-------- Records shown --------

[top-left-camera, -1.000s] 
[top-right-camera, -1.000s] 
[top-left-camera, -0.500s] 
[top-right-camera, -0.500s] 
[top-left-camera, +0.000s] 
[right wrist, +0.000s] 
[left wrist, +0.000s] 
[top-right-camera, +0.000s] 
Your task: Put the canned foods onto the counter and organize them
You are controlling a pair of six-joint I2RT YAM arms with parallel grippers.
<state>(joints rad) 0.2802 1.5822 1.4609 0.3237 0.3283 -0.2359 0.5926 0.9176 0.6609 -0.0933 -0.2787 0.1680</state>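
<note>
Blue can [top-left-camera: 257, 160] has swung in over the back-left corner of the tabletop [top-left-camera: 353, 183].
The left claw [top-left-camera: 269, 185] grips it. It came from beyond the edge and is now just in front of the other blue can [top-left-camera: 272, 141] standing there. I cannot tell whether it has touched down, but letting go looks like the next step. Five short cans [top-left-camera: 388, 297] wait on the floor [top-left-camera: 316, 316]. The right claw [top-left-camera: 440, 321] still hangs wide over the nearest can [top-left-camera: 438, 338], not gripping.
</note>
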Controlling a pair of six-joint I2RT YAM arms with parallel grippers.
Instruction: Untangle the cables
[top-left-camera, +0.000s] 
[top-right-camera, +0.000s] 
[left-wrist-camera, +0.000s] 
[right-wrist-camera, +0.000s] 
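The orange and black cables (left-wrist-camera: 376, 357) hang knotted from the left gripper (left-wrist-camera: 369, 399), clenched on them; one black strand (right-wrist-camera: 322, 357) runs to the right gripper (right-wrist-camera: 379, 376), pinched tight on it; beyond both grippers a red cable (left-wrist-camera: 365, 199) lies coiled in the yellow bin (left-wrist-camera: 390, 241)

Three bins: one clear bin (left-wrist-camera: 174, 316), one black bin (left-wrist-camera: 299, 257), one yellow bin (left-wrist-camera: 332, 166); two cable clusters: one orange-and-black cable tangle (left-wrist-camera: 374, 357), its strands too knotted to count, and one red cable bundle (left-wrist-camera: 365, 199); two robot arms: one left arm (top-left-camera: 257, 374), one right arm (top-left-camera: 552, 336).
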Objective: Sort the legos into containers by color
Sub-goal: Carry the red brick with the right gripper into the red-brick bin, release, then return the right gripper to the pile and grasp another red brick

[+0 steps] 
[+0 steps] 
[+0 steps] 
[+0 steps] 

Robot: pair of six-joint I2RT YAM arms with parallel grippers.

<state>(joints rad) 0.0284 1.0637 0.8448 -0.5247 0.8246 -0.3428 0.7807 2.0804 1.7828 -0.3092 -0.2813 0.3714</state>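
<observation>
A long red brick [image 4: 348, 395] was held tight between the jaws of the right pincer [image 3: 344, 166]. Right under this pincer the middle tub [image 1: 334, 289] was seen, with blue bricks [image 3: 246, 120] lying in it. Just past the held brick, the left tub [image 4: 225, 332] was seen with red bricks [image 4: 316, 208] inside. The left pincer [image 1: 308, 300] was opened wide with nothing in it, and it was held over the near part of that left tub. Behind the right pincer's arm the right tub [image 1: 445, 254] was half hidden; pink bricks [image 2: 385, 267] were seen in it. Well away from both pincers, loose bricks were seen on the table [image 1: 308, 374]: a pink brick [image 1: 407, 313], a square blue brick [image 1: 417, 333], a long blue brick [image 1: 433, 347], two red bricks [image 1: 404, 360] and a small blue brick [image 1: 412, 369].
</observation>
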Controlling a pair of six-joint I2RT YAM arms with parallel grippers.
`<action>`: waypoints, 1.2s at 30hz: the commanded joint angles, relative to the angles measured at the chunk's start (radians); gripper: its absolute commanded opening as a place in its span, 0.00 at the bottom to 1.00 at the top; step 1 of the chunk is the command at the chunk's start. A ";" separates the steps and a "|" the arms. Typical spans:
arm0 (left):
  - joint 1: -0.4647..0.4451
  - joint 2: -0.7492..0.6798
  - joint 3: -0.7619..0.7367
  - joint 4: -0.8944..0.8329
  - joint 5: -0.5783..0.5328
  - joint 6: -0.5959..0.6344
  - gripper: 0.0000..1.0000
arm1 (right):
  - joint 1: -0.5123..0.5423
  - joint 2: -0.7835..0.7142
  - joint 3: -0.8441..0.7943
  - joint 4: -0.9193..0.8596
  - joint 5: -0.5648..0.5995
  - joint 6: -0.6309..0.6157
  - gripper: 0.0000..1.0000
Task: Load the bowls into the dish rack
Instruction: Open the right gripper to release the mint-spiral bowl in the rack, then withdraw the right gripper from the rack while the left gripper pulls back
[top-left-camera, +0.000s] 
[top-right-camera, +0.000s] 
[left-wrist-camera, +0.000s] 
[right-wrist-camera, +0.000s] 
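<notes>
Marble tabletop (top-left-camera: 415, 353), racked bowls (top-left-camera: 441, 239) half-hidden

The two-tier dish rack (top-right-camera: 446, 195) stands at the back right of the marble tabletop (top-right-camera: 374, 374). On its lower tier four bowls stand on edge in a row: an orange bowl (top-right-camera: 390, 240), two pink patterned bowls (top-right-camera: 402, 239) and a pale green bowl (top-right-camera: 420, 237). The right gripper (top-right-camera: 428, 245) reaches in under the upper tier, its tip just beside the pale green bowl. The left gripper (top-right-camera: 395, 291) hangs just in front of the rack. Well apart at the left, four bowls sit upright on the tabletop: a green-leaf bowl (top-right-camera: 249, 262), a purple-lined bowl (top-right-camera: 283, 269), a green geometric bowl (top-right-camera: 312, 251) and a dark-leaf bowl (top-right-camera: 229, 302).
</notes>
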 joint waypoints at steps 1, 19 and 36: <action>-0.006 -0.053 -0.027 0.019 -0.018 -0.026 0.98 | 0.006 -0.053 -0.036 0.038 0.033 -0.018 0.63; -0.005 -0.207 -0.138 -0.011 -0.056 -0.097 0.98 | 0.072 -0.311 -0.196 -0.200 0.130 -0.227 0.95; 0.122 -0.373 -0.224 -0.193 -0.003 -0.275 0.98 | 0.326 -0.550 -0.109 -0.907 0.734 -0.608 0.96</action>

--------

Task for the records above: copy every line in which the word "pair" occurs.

### Written response
You are controlling a pair of six-joint I2RT YAM arms with parallel grippers.
Controlling a pair of six-joint I2RT YAM arms with parallel grippers.
Robot: pair of six-joint I2RT YAM arms with parallel grippers.
Controlling a pair of six-joint I2RT YAM arms with parallel grippers.

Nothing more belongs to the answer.